Coaching-Übungen für sozial Einfluss Gewohnheiten

Beschreibe fast alles, woran du arbeitest, und IX Coach findet die Übungen mit dem nächsten realen Treffer. Für sozial Einfluss Gewohnheiten sind das die stärksten Treffer in der aktuellen Übungsbibliothek.

Übungen, die helfen könnten

  1. Sich mit Menschen umgeben, deren Verhalten mit Ihren Gesundheitszielen übereinstimmt
    Übergewicht, Rauchen und Bewegungsgewohnheiten sind sozial ansteckend – die Menschen um Sie herum sind Ihre Gesundheitsumgebung.
    Blue-Zone-Prinzipien: Die Power-9-Langlebigkeitspraktiken
  2. Deine soziale Umgebung so gestalten, dass sie die gewünschten Verhaltensweisen unterstützt
    Die Menschen um dich herum sind der stärkste Umgebungsfaktor für Verhalten – wähle und strukturiere soziale Exposition bewusst.
    Umgebungsgestaltung für Verhaltensänderung
  3. Soziale Übergänge nutzen, um die Normen um dein Verhalten zu ändern
    Wenn sich deine soziale Gruppe ändert, nutze den Übergang, um die Verhaltensnormen der neuen Gruppe anzunehmen, statt alte fortzuführen.
    Der Habit-Discontinuity-Effekt
  4. Nutzen Sie soziale Normbotschaften, um Verhalten zu verändern
    Menschen passen sich an, was sie glauben, dass andere wie sie tun – zeigen Sie ihnen genaue Normen.
    Nudge-Theorie praktisch angewendet
  5. Soziale Gelegenheit nutzen – andere, die das Verhalten normal machen
    Positioniere dich in sozialen Kontexten, in denen dein Zielverhalten vorgelebt, erwartet oder mit anderen leicht auszuführen ist.
    Das COM-B-Modell und das Behaviour Change Wheel
  6. Überprüfen, ob eine Gewohnheit für dich wirklich der Schlüssel ist
    Testen, ob deine gewählte Gewohnheit wirklich nachgelagerte Verbindungen hat, bevor du alles darauf setzt.

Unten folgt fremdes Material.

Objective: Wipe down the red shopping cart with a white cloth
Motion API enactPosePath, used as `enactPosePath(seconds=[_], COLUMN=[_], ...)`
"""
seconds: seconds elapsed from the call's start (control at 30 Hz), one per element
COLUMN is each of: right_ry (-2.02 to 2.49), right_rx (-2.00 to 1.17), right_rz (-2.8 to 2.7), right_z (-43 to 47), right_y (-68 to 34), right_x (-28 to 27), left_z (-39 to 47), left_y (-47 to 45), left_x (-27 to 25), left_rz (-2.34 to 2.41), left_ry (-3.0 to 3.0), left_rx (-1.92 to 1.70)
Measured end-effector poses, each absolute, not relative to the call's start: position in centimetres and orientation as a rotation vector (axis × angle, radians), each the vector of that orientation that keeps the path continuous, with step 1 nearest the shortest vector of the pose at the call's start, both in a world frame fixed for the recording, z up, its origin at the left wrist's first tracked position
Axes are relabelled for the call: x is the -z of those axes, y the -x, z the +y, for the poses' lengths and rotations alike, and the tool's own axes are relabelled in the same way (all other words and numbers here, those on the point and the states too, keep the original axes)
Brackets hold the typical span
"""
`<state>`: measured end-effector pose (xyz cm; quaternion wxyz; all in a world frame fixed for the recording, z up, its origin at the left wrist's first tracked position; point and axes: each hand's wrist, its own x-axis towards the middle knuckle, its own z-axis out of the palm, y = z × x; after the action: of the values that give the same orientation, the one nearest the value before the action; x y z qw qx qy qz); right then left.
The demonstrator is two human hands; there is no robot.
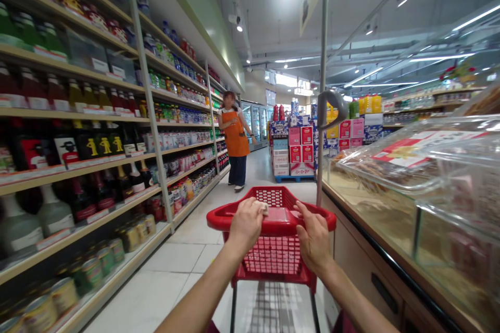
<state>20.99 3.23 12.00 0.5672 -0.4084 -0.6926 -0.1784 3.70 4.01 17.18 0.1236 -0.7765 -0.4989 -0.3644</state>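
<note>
A red plastic shopping cart (pixel 273 263) with lattice walls stands right before me. My left hand (pixel 247 221) is closed at the left of its red handle rim (pixel 221 220). A small crumpled white cloth or tissue (pixel 262 207) pokes out at its fingertips; which of the two I cannot tell. My right hand (pixel 313 234) lies against the right part of the rim, its fingers stretched out and holding nothing I can see. The inside of the cart is mostly hidden behind the rim and my hands.
Shelves of bottles and cans (pixel 82 166) line the left side. Ahead, a person in an orange apron (pixel 236 132) stands beside them. Stacked boxes (pixel 300 145) sit on a blue pallet. At right runs a counter with clear plastic food packs (pixel 394 166); a metal pole (pixel 323 62) rises there.
</note>
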Motion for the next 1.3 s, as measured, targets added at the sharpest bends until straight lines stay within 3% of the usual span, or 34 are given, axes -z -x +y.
enactPosePath(seconds=[0.2,0.43,0.67,0.87,1.1,1.3], right_ry=[0.911,0.914,0.886,0.904,0.879,0.906], right_rx=[0.417,0.395,0.407,0.42,0.427,0.433], right_rz=[-1.671,-1.635,-1.675,-1.638,-1.683,-1.68], right_z=[2.9,2.9,3.0,3.0,3.0,3.0], right_y=[-21.1,-20.9,-21.4,-20.9,-21.2,-20.7], right_x=[-11.8,-11.9,-11.7,-11.8,-11.8,-11.9], left_z=[3.0,4.0,2.9,4.0,3.3,4.4], left_y=[-7.8,-2.9,-5.8,-2.3,-7.0,-1.6], left_x=[-16.4,-16.7,-15.9,-16.8,-16.0,-16.8], left_rz=[-1.043,-1.466,-1.143,-1.546,-1.151,-1.577], left_ry=[2.432,2.178,2.319,2.147,2.304,2.109], left_rx=[0.972,1.031,0.99,0.972,0.979,1.012])
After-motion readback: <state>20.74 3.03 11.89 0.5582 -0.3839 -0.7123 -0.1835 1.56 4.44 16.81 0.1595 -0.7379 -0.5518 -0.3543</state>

    Schlüsselgewohnheiten: Die wenigen Veränderungen, die alles mitziehen
  7. Nutze Glaube und Gemeinschaft, damit Veränderung hält
    Eine unterstützende Gruppe und der Glaube, dass Veränderung möglich ist, helfen neuen Gewohnheiten, Stress zu überstehen.
    Die Macht der Gewohnheit, praktisch gemacht
  8. Umgebungswechsel nutzen, um bestehende konditionierte Gewohnheiten zu schwächen
    Verändern Sie Ihre Umgebung, um die konditionierten Auslöser zu stören, die eine unerwünschte Gewohnheit aufrechterhalten.

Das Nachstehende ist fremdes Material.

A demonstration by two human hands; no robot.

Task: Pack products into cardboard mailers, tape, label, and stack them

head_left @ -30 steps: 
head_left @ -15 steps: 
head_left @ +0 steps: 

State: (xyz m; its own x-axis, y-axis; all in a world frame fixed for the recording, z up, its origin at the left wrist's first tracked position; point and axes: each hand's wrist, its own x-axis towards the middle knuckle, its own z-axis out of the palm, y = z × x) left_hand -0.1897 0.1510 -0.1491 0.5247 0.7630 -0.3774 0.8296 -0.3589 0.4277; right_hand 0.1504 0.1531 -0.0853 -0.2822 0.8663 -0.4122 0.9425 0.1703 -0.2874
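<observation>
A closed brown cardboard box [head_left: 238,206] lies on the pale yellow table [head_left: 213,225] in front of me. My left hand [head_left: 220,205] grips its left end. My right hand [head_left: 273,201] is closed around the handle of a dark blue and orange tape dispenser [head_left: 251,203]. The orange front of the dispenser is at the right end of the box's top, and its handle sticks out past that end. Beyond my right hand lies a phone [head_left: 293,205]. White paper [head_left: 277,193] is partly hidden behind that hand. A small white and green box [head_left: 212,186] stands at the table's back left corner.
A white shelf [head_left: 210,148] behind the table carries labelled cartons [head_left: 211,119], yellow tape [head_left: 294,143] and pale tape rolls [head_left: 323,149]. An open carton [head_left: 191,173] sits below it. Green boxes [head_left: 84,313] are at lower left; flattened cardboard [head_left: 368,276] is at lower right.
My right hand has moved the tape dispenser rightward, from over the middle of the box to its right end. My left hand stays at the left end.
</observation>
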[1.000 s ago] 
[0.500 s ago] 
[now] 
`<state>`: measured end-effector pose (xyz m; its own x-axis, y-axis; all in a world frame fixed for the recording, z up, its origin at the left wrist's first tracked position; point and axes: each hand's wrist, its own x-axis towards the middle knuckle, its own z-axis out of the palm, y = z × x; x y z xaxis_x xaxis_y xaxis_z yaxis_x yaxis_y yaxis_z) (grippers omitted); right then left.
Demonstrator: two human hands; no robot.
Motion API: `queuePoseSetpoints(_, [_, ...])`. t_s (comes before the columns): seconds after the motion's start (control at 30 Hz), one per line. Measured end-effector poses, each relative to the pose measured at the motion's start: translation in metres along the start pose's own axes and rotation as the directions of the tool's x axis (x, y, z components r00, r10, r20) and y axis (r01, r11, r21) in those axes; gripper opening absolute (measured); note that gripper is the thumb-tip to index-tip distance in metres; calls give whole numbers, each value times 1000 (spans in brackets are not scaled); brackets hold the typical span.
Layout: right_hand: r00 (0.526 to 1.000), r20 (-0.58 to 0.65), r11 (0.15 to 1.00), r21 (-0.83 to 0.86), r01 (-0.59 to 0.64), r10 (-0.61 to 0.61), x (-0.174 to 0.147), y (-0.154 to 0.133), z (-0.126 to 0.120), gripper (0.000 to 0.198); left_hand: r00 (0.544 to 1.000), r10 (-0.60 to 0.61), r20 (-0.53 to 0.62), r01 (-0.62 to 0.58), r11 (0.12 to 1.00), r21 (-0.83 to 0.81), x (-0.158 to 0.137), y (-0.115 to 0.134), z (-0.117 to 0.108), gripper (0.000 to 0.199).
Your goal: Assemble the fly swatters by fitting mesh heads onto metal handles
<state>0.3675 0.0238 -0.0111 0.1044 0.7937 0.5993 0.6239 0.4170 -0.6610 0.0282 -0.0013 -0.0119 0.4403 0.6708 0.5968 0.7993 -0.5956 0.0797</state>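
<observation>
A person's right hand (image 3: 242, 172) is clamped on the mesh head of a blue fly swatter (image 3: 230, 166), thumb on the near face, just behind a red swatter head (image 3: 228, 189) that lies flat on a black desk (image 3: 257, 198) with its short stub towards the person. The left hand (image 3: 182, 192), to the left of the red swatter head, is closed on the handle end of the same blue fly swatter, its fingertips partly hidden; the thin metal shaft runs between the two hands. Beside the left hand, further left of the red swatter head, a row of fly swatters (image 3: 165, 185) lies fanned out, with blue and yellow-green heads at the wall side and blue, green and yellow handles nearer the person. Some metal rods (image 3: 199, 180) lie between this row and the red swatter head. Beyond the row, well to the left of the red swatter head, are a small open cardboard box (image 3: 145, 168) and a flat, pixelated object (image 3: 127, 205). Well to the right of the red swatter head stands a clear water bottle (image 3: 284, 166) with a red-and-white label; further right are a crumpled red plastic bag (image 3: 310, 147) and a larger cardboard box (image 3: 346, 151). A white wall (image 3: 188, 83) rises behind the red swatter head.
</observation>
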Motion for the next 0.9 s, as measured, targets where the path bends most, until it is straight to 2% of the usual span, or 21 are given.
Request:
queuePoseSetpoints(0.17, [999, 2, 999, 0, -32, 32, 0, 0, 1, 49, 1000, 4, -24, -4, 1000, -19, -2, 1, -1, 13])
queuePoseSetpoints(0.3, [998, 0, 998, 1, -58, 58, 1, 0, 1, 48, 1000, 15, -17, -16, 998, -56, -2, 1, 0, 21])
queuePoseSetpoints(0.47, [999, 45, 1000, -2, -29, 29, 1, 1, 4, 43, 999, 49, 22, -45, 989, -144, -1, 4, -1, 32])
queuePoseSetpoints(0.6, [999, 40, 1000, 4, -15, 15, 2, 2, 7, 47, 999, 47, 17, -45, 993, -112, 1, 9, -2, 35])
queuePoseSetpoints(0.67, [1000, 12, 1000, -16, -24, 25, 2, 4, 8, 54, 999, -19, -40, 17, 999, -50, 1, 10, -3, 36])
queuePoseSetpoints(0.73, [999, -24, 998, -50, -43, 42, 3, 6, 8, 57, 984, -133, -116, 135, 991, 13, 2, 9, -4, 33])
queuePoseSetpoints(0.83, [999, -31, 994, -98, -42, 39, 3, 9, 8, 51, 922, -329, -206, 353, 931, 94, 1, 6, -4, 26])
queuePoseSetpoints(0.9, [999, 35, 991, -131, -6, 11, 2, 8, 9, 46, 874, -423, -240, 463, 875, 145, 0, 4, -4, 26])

    Klassische Konditionierung und Gewohnheitsauslöser
  9. Ihre Schlüsselgewohnheit finden – die, die auf andere ausstrahlt
    Identifizieren Sie eine einzelne Gewohnheit, deren Beständigkeit andere Verhaltensweisen mit anzuheben scheint.
    Die Gewohnheitsschleife, praktisch angewendet
  10. Sofort nach jedem Verhalten mit einem gefühlten Erfolgserlebnis feiern
    Unmittelbare positive Emotion nach einem Verhalten ist der Mechanismus, durch den Gewohnheiten fest verankert werden – feiern Sie jede Wiederholung.